How to complete this task:
Search the records below for the string "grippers" and report only the number of lines that contain it.

Data shown START

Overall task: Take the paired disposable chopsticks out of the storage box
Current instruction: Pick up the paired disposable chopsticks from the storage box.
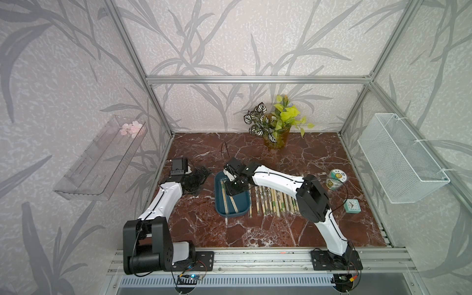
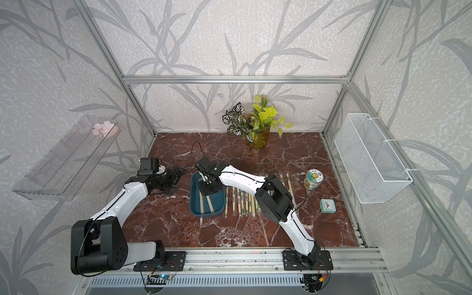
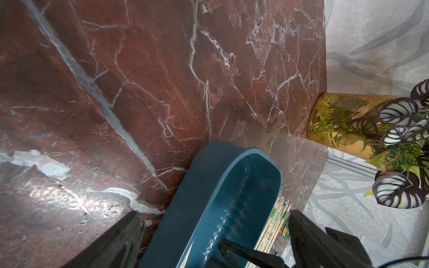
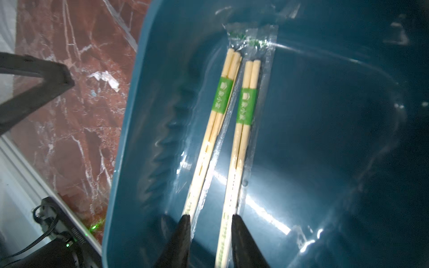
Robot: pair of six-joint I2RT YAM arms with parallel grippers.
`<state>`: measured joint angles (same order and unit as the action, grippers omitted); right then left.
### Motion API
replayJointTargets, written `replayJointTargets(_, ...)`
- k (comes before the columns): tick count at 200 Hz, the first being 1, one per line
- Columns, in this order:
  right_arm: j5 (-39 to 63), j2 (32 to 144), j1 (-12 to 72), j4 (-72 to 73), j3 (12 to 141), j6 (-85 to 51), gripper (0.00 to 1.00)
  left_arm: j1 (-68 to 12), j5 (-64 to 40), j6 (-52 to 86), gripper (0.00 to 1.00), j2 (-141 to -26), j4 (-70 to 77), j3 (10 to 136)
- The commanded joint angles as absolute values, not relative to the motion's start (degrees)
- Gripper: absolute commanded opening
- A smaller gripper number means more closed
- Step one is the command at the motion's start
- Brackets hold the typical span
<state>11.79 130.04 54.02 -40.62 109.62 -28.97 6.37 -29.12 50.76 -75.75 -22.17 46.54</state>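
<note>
- The teal tray [image 1: 242,205] sat on the red marble counter [image 1: 255,231], around its middle and a little left of centre.
- Two wrapped pairs of chopsticks [image 4: 246,104] lay flat on the tray floor, side by side and nearly parallel. Each had a green band near one end.
- The right claw [image 4: 210,220] reached down into the tray from the counter's right side. Its fingers stood partly apart, with the tips low over the tray floor.
- One pair ran between those fingers, close to one of them. The other pair's wrapper passed along the outside of the other finger.
- Whether either finger pressed on a wrapper could not be told. Both pairs rested on the tray floor and neither looked gripped.
- The left claw [image 1: 204,180] hung wide open with nothing in it. It was near the tray's left side, toward the counter's left edge, and apart from the tray in both top views.
- A row of wrapped pairs [image 1: 270,201] lay on the counter just beside the tray's right side, partly hidden under the right arm.
- A plant [image 1: 277,127] in an amber vase stood at the counter's far edge.
- Two round tins [image 1: 337,176] and a small teal clock [image 1: 352,206] sat near the right edge.
</note>
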Motion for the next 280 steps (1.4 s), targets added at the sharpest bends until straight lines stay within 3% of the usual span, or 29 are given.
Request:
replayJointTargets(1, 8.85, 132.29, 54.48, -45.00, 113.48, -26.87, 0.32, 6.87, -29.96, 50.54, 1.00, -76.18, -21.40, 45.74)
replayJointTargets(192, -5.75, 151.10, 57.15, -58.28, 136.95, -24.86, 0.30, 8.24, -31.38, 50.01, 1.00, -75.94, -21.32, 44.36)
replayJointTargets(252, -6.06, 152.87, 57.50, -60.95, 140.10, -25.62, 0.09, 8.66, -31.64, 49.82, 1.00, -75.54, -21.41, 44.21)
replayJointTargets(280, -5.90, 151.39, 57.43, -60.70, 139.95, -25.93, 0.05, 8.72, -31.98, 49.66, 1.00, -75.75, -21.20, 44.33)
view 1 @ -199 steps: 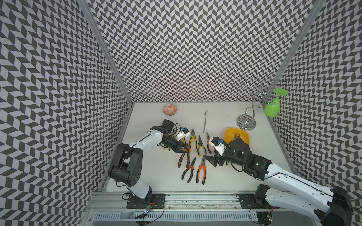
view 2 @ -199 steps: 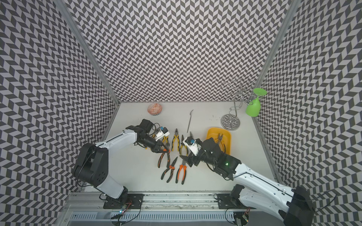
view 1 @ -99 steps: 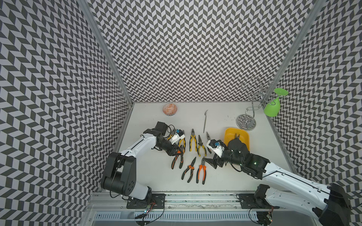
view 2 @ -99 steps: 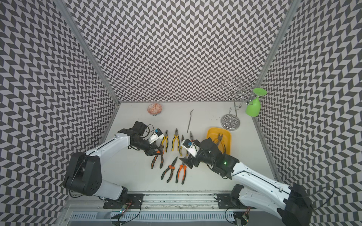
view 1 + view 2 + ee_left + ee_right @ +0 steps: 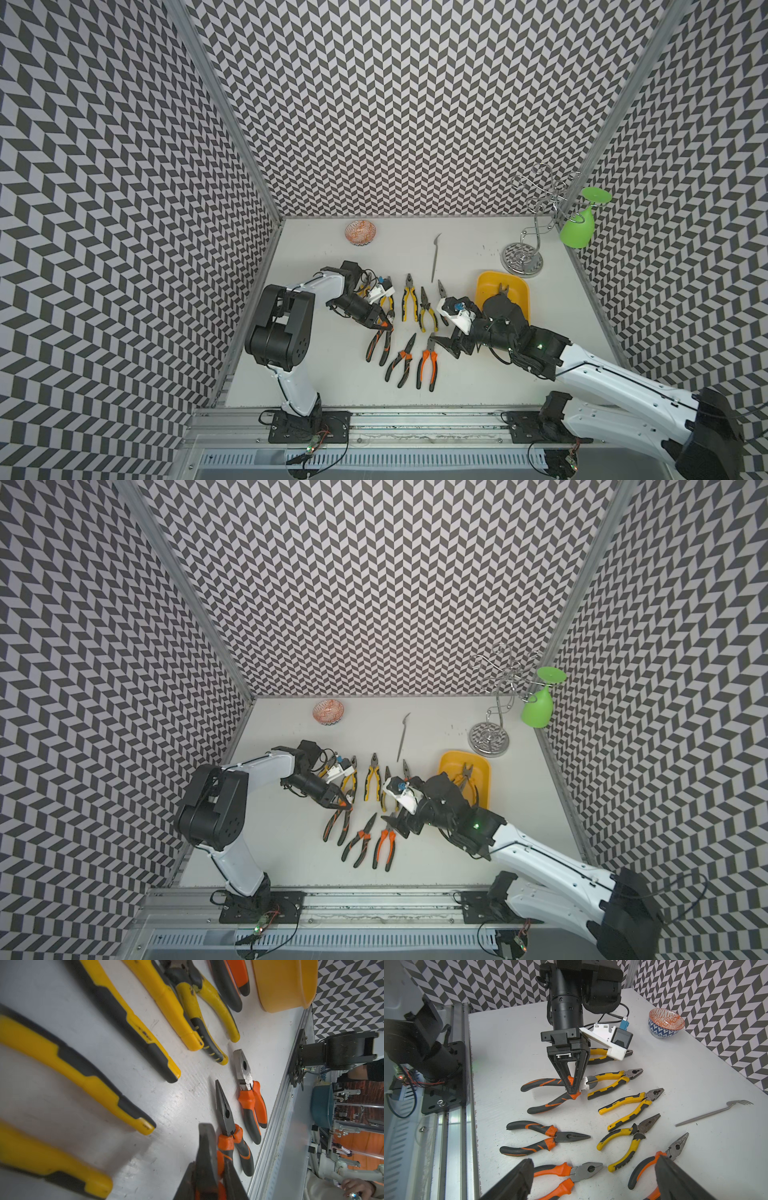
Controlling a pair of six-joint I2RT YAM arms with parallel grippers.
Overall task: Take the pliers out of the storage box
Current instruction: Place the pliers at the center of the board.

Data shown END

Result:
3